3.1. Intérêts édaphiques de S. hamata
9Stylosanthes hamata est une légumineuse vivace, semi-érigée, pouvant se comporter en plante annuelle dans plusieurs systèmes de production, surtout en conditions arides. Elle est adaptée aux régions recevant entre 500 et 2 000 mm de pluies ; l'optimum de précipitation se situe entre 700 et 900 mm. La tolérance de S. hamata à la sècheresse est meilleure dans des sols avec une importante proportion de sable grossier (Coulibaly, 1996). L'essentiel des cultivars est adapté à des sols dont le pH varie de 5,8 à 8, présentant des textures diverses. Toutefois, les valeurs faibles du pH de la solution du sol limitent la durée de vie du Rhizobium et sa persistance dans le sol et sont défavorables à la nodulation (Zahran, 1999). De même, les sols lourds à texture argileuse sont impropres à la culture de S. hamata. La concentration en phosphore assimilable de la solution du sol de 1 μM est suffisante pour un bon développement de cette espèce, contre 3 μM pour Stylosanthes humilis Kunth et 1,2 μM pour S. guianensis (Smith et al., 1990). Le seuil de déficience en phosphore assimilable des sols tropicaux d'Afrique établi par Compaoré et al.2 (2001), cités par Nacro et al. (2010), est de 5 mg·kg-1 de sol. Le stress lié à un déficit de phosphore du sol favorise chez S. hamata un fort développement du système racinaire aux dépens de la biomasse aérienne, sans pour autant améliorer la fixation symbiotique d'azote (Smith et al., 1990). L'absorption du phosphore par la plante demande 10 fois plus de biomasse racinaire que l'absorption de l'azote ou de l'eau (Groot et al., 1998b). D'une manière générale, les espèces de Stylosanthes répondent très favorablement à la fertilisation. L'apport d’engrais phosphatés dans le sol, en plus d'augmenter la biomasse aérienne, améliore la nodulation et la fixation d'azote. Cela se traduit par une forte augmentation de la teneur en azote total et en phosphore dans la plante. L'azote fixé par symbiose représente 50 à 58 % de l'azote total de S. hamata sur sol amendé en P (Sungthongwises et al., 2011). Il faut également noter que S. hamata montre une résistance partielle aux principales souches de Colletotrichum gloeosporioides (Penz.) Penz. & Sacc., responsable de l'anthracnose, contrairement à la plupart des espèces du genre Stylosanthes (Cameron et al., 1997 ; Chakraborty, 2004 ; Osafo et al., 2008).

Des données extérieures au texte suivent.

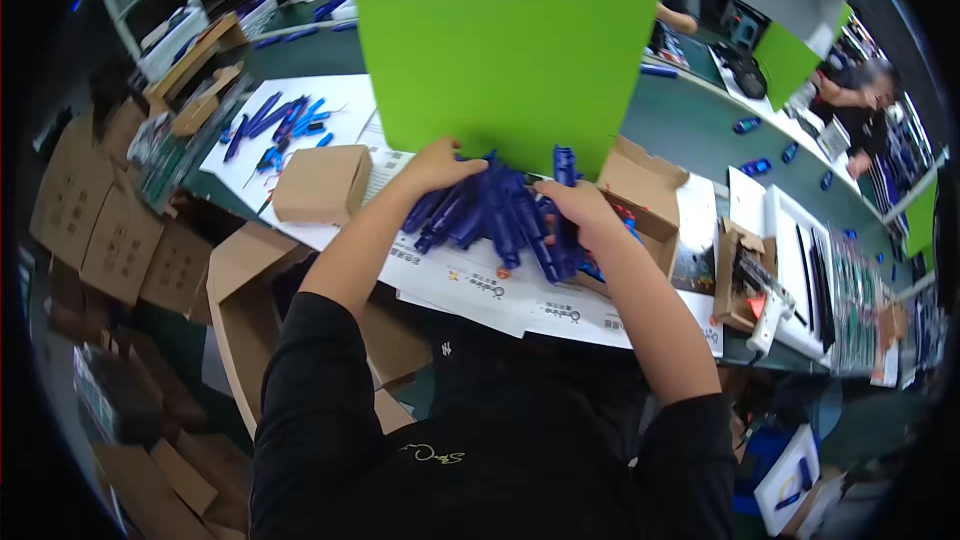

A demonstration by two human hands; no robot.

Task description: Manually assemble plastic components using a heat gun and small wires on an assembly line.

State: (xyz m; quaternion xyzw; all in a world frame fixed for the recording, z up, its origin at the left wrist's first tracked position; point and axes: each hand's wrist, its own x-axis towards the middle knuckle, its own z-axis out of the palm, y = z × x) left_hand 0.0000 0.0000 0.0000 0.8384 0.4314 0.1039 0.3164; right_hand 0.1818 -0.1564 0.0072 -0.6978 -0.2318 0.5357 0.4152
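Observation:
A pile of dark blue, long plastic shells (492, 215) lies on the white printed sheets in front of me. My left hand (443, 166) is at the pile's far left end, thumb and forefinger apart and touching the shells; its other fingers are partly hidden. On the right side of the pile, my right hand (582, 212) is closed around one upright blue plastic shell (565, 166). That shell sticks out above and below the hand. Just right of it stands an open cardboard box (655, 236) with small red and blue parts inside, partly covered by my right forearm.
A green panel (510, 40) rises behind the pile. At left are a closed carton (322, 184) and blue parts with wires (290, 130). A white glue gun (768, 322) rests by a small box on the right. An open carton (245, 325) stands below the table edge. Other people work beyond.

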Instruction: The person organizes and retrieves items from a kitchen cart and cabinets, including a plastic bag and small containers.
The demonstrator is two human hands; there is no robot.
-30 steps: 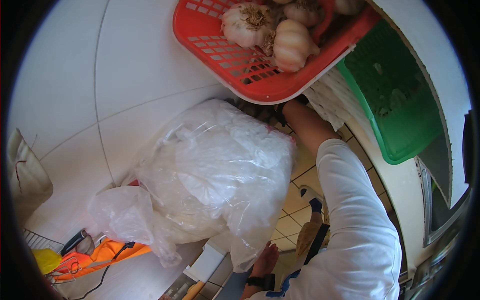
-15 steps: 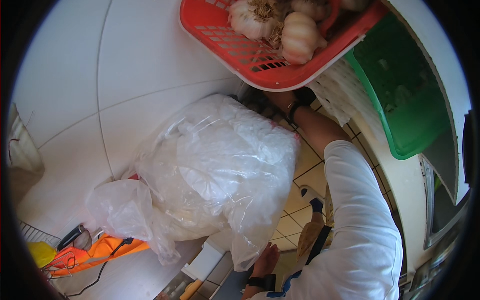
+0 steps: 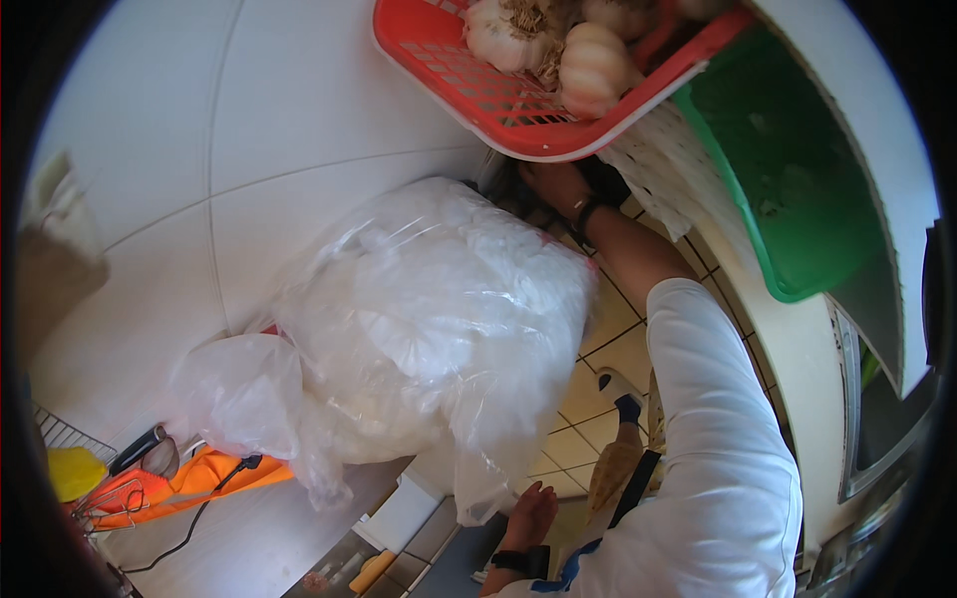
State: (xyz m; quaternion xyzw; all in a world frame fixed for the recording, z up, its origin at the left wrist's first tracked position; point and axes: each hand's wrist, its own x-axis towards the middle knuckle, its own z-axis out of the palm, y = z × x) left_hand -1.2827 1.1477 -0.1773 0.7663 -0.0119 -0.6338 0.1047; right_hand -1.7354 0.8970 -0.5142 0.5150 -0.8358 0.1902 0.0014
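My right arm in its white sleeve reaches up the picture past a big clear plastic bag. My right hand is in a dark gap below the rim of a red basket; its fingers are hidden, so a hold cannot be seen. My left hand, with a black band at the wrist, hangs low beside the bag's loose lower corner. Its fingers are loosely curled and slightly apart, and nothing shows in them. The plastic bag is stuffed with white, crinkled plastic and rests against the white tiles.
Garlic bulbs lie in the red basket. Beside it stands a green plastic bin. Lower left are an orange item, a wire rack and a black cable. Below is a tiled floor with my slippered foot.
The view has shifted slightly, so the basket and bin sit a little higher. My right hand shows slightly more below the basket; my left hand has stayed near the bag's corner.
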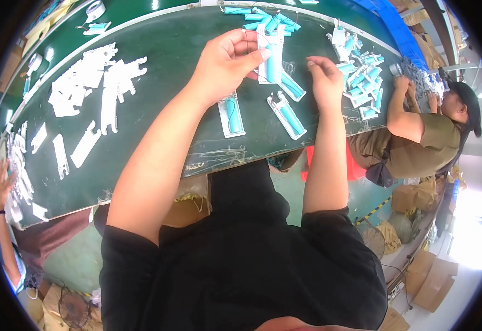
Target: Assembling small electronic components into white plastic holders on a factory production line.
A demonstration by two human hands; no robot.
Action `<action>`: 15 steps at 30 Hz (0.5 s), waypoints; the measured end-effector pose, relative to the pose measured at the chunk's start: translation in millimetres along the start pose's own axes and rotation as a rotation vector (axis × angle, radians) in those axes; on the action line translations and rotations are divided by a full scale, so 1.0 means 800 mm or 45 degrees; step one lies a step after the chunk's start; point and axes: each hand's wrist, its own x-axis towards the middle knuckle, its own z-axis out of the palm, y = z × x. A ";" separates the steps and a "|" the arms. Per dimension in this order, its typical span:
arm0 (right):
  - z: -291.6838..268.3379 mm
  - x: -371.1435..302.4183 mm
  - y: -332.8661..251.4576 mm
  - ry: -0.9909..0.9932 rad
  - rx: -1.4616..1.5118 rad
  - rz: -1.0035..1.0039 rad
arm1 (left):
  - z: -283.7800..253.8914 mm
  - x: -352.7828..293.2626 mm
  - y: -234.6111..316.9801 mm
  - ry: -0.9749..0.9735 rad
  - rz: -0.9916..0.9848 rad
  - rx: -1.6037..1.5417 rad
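My left hand (227,63) is closed on a white plastic housing (262,41), pinching its edge between thumb and fingers. A blue cylindrical battery cell (274,63) with thin dark wires sits in that housing. To the right, my right hand (326,83) hovers apart from it, thumb and index fingertips close together; whatever lies between them is too small to make out. On the table below are three more white housings with blue cells: one under my left wrist (232,117), a tilted one (288,115) and another behind it (292,87).
Loose blue cells (271,21) lie at the far side of the green table (163,83). White housings (81,83) are heaped at left, filled ones (365,83) at right. A co-worker (428,132) sits at right; another person's hand (2,185) reaches in at far left.
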 end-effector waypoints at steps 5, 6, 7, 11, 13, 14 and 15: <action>0.008 -0.008 -0.013 -0.142 -0.224 -0.125 | -0.001 -0.001 0.004 0.001 0.034 -0.020; 0.008 -0.010 -0.014 -0.241 -0.212 -0.105 | -0.002 -0.001 0.005 -0.001 0.042 -0.035; 0.009 -0.011 -0.015 -0.285 -0.225 -0.078 | -0.003 -0.001 0.006 -0.003 0.049 -0.051; 0.006 -0.012 -0.017 -0.386 -0.152 -0.036 | -0.002 -0.002 0.009 -0.002 0.064 -0.084; 0.005 -0.010 -0.010 -0.455 -0.062 -0.076 | -0.001 -0.001 0.010 -0.006 0.067 -0.084; 0.005 -0.011 -0.011 -0.455 -0.062 -0.077 | -0.002 -0.001 0.010 -0.006 0.068 -0.084; 0.006 -0.011 -0.011 -0.462 -0.059 -0.090 | -0.002 -0.002 0.010 0.000 0.063 -0.081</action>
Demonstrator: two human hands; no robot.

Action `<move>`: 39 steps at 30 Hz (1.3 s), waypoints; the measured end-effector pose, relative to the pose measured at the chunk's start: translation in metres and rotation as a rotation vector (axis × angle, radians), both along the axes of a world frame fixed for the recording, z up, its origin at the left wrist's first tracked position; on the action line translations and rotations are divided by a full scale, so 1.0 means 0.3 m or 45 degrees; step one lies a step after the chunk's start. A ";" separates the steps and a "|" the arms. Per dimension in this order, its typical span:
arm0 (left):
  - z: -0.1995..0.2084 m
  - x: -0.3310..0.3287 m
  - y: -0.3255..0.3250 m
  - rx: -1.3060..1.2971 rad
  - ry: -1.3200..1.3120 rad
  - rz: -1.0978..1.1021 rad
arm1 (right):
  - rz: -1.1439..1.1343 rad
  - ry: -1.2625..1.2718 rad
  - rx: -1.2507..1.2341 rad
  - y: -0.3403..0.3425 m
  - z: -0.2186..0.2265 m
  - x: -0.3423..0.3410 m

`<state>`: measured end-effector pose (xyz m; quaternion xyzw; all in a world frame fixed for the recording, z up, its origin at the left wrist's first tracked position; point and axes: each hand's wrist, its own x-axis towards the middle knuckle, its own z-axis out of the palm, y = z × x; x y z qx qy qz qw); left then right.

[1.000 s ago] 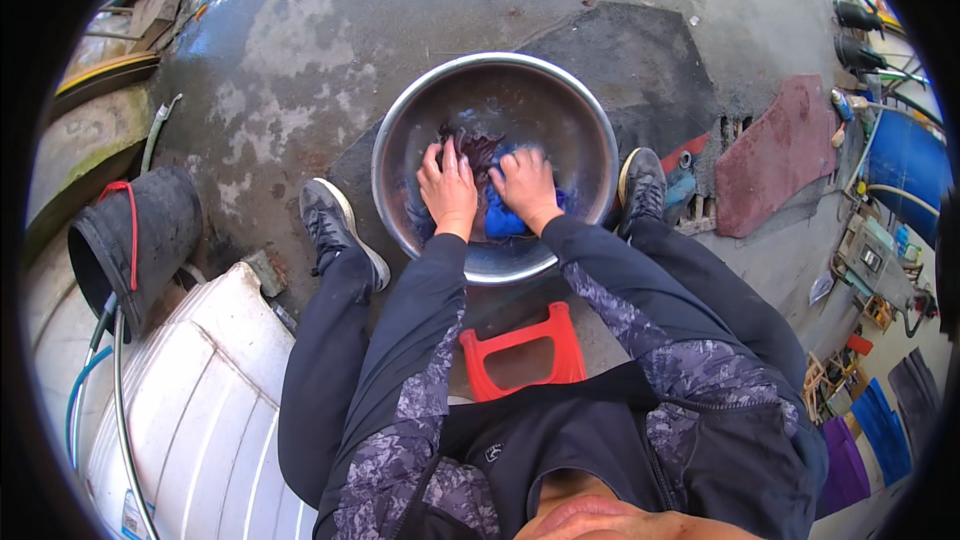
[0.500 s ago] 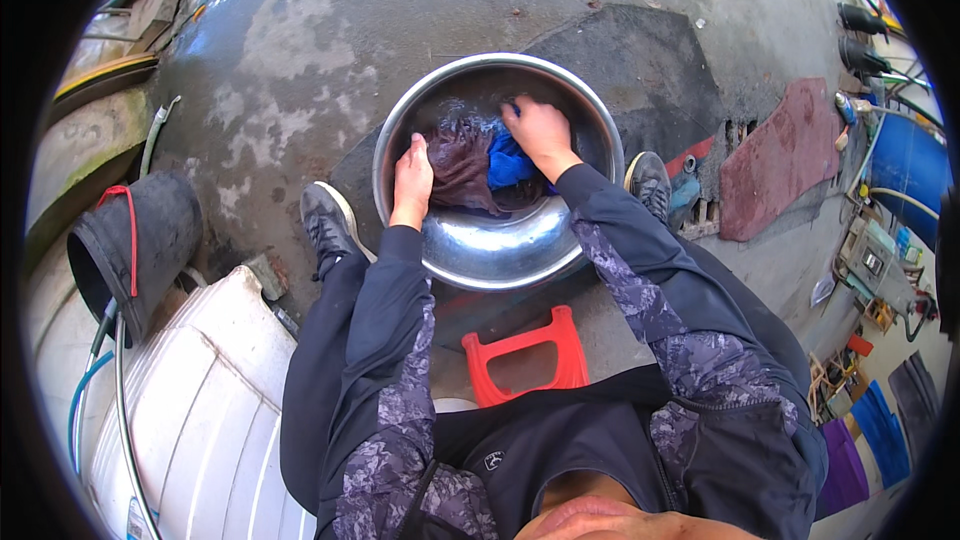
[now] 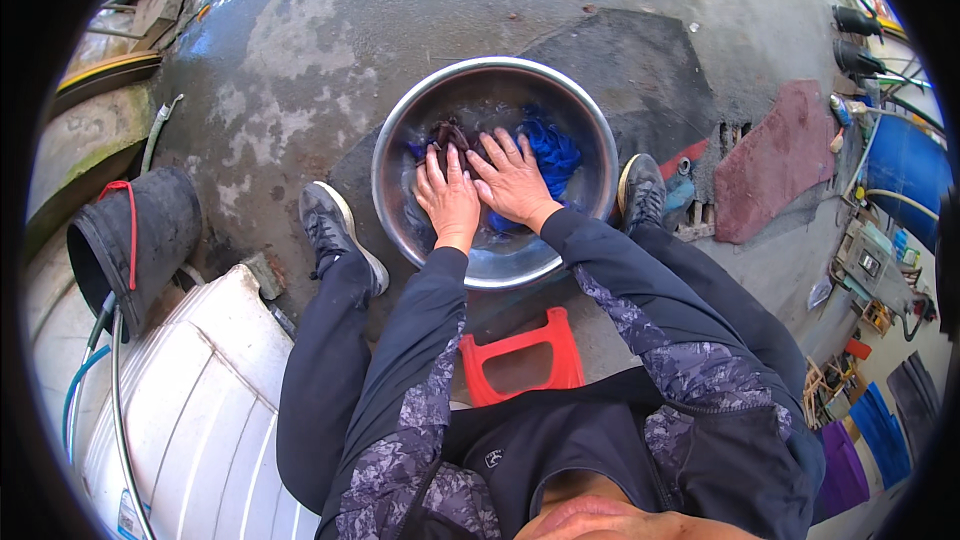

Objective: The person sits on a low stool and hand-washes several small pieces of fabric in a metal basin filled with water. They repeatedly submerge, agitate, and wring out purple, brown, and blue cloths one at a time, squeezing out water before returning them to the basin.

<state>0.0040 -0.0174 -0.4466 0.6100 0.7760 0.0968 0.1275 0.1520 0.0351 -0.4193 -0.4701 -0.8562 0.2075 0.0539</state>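
Beneath fingers (image 3: pixel 434 168), brown cloth (image 3: pixel 455 134), blue cloth (image 3: pixel 553 152) beside

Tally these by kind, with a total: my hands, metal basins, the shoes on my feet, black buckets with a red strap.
Hands: 2 (left hand, right hand)
Metal basin: 1
Worn shoes: 2 (left shoe, right shoe)
Black bucket: 1
Total: 6

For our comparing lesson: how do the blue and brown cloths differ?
The blue cloth is bright; the brown cloth is dark. The blue cloth shows more, beside the right hand; the brown cloth shows less, just ahead of the left hand. Both lie crumpled in the metal basin.
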 end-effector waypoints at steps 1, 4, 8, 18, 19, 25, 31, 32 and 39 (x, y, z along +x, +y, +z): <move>-0.009 -0.009 -0.001 0.007 -0.004 -0.032 | -0.002 0.017 0.025 -0.001 -0.021 0.008; -0.032 -0.042 0.038 0.021 -0.014 -0.068 | -0.006 -0.008 0.063 0.048 -0.071 0.029; -0.036 -0.087 0.160 -0.092 -0.299 0.059 | 0.015 -0.027 0.122 0.191 -0.083 0.002; 0.046 -0.262 0.223 -0.217 -1.633 0.614 | -0.605 0.316 -0.670 0.367 -0.037 0.022; 0.051 -0.272 0.209 -0.193 -1.624 0.620 | -0.658 0.412 -0.748 0.359 -0.019 0.060; 0.093 -0.228 0.164 -0.018 -1.059 0.482 | -0.775 0.165 -0.553 0.252 0.101 0.171; 0.100 -0.060 0.110 0.163 -0.079 -0.038 | -0.165 -0.196 0.011 0.008 0.085 0.064; 0.087 -0.048 0.100 -0.045 -0.028 -0.108 | -0.128 -0.131 0.064 -0.018 0.066 0.052; -0.043 -0.099 0.091 -0.111 0.102 -0.375 | 0.022 -0.123 -0.018 0.052 -0.074 0.073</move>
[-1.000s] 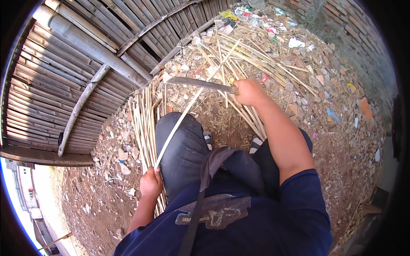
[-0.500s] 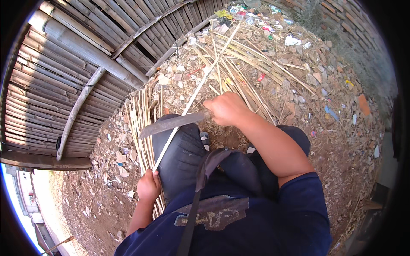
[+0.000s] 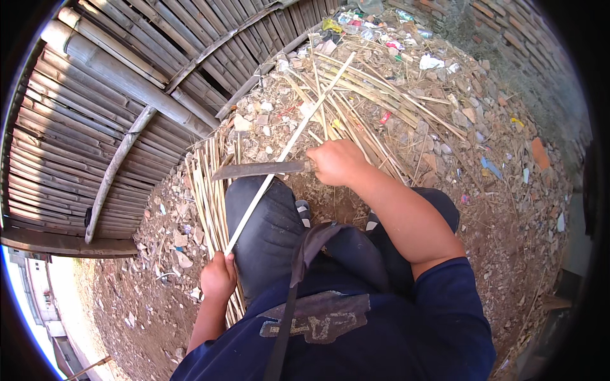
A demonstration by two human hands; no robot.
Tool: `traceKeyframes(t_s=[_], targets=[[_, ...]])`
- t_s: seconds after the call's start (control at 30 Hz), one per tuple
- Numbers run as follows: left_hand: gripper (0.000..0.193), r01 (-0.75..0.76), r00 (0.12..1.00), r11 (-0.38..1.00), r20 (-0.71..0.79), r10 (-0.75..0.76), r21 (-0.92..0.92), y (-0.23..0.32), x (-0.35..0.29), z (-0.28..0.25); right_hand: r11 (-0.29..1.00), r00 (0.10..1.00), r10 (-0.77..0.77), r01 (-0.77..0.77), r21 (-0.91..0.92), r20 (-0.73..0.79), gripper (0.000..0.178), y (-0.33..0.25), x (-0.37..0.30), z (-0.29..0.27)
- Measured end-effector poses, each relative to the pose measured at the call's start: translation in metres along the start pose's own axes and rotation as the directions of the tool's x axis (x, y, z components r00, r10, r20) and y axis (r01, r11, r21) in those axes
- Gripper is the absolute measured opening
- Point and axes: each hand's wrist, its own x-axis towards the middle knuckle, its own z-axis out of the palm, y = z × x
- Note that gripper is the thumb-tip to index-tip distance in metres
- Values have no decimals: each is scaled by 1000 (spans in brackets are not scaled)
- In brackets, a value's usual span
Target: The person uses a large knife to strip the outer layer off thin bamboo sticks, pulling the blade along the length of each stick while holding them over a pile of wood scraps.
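Observation:
My left hand (image 3: 218, 277) is closed around the near end of a long pale bamboo strip (image 3: 290, 145), which slants up and away to the right across my left knee. In my right hand (image 3: 337, 162) is the handle of a machete (image 3: 260, 169), its broad dark blade pointing left. The blade crosses the strip just beyond my knee and appears to touch it. Beside my left leg lies a bundle of pale bamboo strips (image 3: 206, 190), running under my left forearm.
More split bamboo strips (image 3: 368, 95) lie strewn on the stony ground ahead. Scraps of litter (image 3: 431, 61) are scattered farther off. A bamboo slat wall (image 3: 95, 127) stands at the left, and a brick wall (image 3: 508, 35) rises at the far right.
The machete blade has turned to lie more level and shifted slightly away from me along the strip. Both hands keep their hold; the left has moved slightly left.

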Motion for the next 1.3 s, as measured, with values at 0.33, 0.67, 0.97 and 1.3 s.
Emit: traceKeyframes(t_s=[0.33,0.67,0.97,1.3], targets=[[33,8,1000,1000,13,-9,16,-26,-2,1,977,980,193,-188,96,-48,29,58,26,13],[32,-4,1000,1000,-17,4,-17,-15,-4,10,998,999,-46,47,35,-21,34,-12,3,3],[32,-23,1000,999,7,22,25,-25,3,2,963,971,237,-233,132,-17,25,60,23,8],[31,-7,1000,999,18,8,-41,-20,0,14,999,998,14,-11,49,-61,24,1,0,-6]])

10En région soudano-sahélienne, les pertes de constituants du sol du fait de l'érosion hydrique sont particulièrement importantes, surtout en début de saison pluvieuse lorsque les terres sont dénudées et que la violence des orages déstructure les horizons de surface. La couverture vivante du sol par S. hamata permet à la fois de protéger le sol contre l’érosion, d’augmenter sa teneur en azote et de rehausser sa teneur en matière organique. À partir d'essais réalisés en zone soudanienne au Burkina Faso, sur des sols ferrugineux tropicaux à texture sablo-limoneuse, Nacro et al. (2010) ont montré une amélioration de la teneur en matière organique de l'horizon de surface du sol (< 20 cm), de 0,61 % à 0,79 %, après deux années de couverture permanente du sol par S. hamata. Par son apport massif de matière organique dans le sol, sous forme de litière, de racines mortes et d’exsudats racinaires, S. hamata permet également d'améliorer le niveau de carbone des sols en profondeur. Pour des essais réalisés en zone soudano-sahélienne au Mali, Groot et al. (1998b) rapportent des densités racinaires de S. hamata élevées en 2e année de culture, de 0,96 à 3,13 cm de racines par cm³ de sol, pour l'horizon de surface (< 20 cm) et de 0,21 à 1,45 cm de racines par cm³, pour les horizons plus profonds (20 à 140 cm), qui permettent la production de biomasses racinaires de 3 596 kg·ha-1 par an à 4 161 kg·ha-1 par an, en fonction de la fertilité du sol. L'effet de la couverture du sol par S. hamata sur l'amélioration du niveau de matière organique est d'autant plus marqué que la fraction fine du sol, argiles et limons, est importante. Ce qui favorise une des principales composantes de la fertilité. En effet, la teneur en carbone de la fraction fine du sol (0-50 μm) influence favorablement la somme des bases échangeables et la capacité d’échange cationique du sol (Pallo et al., 2006).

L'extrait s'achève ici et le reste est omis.